Um lema de vida em sintonia com a Lei do Progresso
Interpretada
à luz da Doutrina Espírita, a frase “Que o dia de hoje seja melhor que o de
ontem e pior que o de amanhã, porque a vida é sempre para frente e para o Alto”
revela-se um autêntico programa de vida:
- Melhorar
continuamente,
sem acomodação;
- Reconhecer a
própria imperfeição, sem desânimo;
- Avançar no tempo, sem apego ao
passado;
- Elevar-se
moralmente,
compreendendo que a felicidade duradoura nasce da transformação íntima.
Trata-se
de um convite diário à vigilância, ao esforço pessoal e à confiança nas leis
divinas que regem a evolução do Espírito.
Conclusão
A
vida, sob a ótica espírita, não é um ciclo fechado nem um acaso sem direção.
Ela é uma jornada consciente, orientada pelas leis divinas, cujo destino é a
perfeição relativa possível a cada Espírito. Caminhar “para frente e para o Alto” é aceitar essa lei, cooperar com ela e
transformar cada dia em degrau de ascensão.
Que o
hoje seja, de fato, melhor que o ontem — pelo aprendizado e pela retificação —
e pior que o amanhã — pela esperança ativa de sermos, sempre, um pouco mais
conscientes, justos e fraternos.
Nota biográfica
Antônio Carvalho Filho (1946–2008) foi radialista, jornalista e pensador brasileiro, amplamente reconhecido por sua longa e marcante trajetória na Rádio Bandeirantes, onde atuou por quase quatro décadas.
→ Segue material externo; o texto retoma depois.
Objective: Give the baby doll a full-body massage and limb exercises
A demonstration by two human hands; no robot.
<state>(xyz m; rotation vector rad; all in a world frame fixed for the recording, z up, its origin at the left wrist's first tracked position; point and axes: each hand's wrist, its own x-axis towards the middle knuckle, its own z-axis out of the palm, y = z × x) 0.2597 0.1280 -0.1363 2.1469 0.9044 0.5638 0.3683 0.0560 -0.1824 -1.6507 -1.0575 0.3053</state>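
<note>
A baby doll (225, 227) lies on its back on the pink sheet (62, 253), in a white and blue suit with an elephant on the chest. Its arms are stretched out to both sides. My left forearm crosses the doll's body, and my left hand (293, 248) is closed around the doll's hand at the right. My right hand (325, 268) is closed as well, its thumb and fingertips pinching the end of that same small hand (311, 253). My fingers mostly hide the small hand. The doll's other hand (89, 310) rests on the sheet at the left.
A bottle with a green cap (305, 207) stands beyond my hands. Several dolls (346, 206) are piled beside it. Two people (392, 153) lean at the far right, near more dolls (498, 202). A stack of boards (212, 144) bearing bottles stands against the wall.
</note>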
Dotado de voz grave e estilo reflexivo, destacou-se pela capacidade de unir informação, sensibilidade humana e questionamentos filosóficos em sua comunicação. Em programas como Frequência Balançada, Arquivo Musical, Grande Sampa e Bandeirantes a Caminho do Sol, deixou mensagens que convidavam à reflexão, ao aprimoramento interior e à esperança no progresso humano. Sua frase “Que o dia de hoje seja melhor que o de ontem e pior que o de amanhã, porque a vida é sempre para frente e para o Alto” permanece como síntese de sua visão de vida e de sua contribuição cultural e moral ao rádio brasileiro.
Referências
- KARDEC, Allan. O
Livro dos Espíritos.
- KARDEC, Allan. A
Gênese.
- KARDEC, Allan. O
Evangelho Segundo o Espiritismo.
- KARDEC, Allan. Revista
Espírita (1858–1869).
- DENIS, Léon. Depois
da Morte.
- MOMENTO ESPÍRITA.
Reflexões sobre a Lei do Progresso.
- CARVALHO FILHO, Antônio. Frases e
reflexões radiofônicas. Arquivo histórico da Rádio Bandeirantes.